Last night’s episode explained Pete rather than rationalizing him, and it did so by going into another area I can’t recall being handled by series TV: the hoary and bizarre world of Manhattan WASP old money. Seeing Pete casually denigrated by his Bermuda-shorted father (“We gave you everything. We gave you your name. And what have you done with it?”) and Don (“Sterling Cooper has more failed artists and intellectuals than the Third Reich”) explained how he both resents and lives up to his world’s expectations of him. He loathes the idea of being the unctuous glad-hander useful for his contacts, and yet–when it comes to deviously making the Bethlehem Steel sale–he’ll be that guy, because that’s the only guy who’s ever gotten anything done for Pete.
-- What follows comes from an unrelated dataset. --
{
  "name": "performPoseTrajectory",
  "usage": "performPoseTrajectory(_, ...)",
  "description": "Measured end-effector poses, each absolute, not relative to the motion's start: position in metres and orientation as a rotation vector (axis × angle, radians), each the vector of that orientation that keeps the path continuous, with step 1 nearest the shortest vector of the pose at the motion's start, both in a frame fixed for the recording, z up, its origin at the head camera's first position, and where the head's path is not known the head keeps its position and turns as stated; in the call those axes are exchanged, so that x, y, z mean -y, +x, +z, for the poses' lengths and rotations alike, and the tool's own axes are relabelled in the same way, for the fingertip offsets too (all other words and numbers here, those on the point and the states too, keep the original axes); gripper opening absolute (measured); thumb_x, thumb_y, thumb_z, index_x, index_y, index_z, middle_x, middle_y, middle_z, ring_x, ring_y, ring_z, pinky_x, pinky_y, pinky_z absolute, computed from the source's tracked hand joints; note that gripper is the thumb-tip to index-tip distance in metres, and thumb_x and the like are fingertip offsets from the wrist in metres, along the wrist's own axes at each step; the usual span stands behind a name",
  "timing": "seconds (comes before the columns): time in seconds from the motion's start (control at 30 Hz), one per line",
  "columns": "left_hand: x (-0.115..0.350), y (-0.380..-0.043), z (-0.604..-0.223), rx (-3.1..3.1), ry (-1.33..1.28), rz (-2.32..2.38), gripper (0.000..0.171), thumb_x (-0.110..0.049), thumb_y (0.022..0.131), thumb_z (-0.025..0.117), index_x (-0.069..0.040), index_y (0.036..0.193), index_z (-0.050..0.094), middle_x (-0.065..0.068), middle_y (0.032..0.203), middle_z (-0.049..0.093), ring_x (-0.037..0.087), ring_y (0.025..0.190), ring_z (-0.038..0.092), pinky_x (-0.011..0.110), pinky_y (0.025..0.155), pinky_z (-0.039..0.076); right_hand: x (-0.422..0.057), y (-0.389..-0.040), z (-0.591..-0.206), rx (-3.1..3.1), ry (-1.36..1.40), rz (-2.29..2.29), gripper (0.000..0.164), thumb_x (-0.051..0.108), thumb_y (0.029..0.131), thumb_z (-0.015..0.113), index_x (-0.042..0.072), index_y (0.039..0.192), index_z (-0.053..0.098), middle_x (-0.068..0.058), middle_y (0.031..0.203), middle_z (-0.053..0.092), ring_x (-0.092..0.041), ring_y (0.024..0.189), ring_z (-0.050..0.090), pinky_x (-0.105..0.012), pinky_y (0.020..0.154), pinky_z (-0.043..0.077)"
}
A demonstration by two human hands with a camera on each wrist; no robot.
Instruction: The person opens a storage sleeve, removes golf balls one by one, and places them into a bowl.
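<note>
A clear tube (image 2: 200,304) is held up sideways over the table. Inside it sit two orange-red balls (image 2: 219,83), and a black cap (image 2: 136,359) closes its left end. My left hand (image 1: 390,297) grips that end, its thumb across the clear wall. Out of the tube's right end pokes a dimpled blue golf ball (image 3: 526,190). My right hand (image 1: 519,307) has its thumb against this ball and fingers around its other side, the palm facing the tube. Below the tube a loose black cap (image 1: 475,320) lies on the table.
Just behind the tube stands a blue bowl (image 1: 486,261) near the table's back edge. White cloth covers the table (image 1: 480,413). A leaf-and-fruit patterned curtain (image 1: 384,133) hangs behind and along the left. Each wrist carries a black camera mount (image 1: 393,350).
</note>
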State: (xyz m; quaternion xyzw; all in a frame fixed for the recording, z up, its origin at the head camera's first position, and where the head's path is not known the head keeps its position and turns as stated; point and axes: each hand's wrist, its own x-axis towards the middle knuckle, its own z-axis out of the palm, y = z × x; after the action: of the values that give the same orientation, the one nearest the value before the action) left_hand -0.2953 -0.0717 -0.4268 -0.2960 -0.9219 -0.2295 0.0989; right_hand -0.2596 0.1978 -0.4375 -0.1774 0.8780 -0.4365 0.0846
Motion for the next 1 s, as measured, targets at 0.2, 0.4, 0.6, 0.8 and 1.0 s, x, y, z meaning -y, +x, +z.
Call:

To me, it’s less important what the episode said about Pete than the fact that it said it, and managed to suddenly flesh out what could have been a stock character. It says a lot for the show’s potential. In my TV worldview, anyway, a show that has one or two strong characters who are much better developed than everyone else is doomed to be at best good, not great. (This is my concern this summer, for instance, with Damages and Saving Grace.) A great TV show has a whole world of characters it knows down to the core; that goes for obvious greats like The Simpsons or The Sopranos or The Wire and for less-obvious greats like Roseanne or King of the Hill. (I’m sure there are exceptions–say anthology shows like The Twilight Zone–but they’re just that, exceptions.)

I’m not declaring Mad Men great after four episodes, but it has the potential, and I’ll take that for now.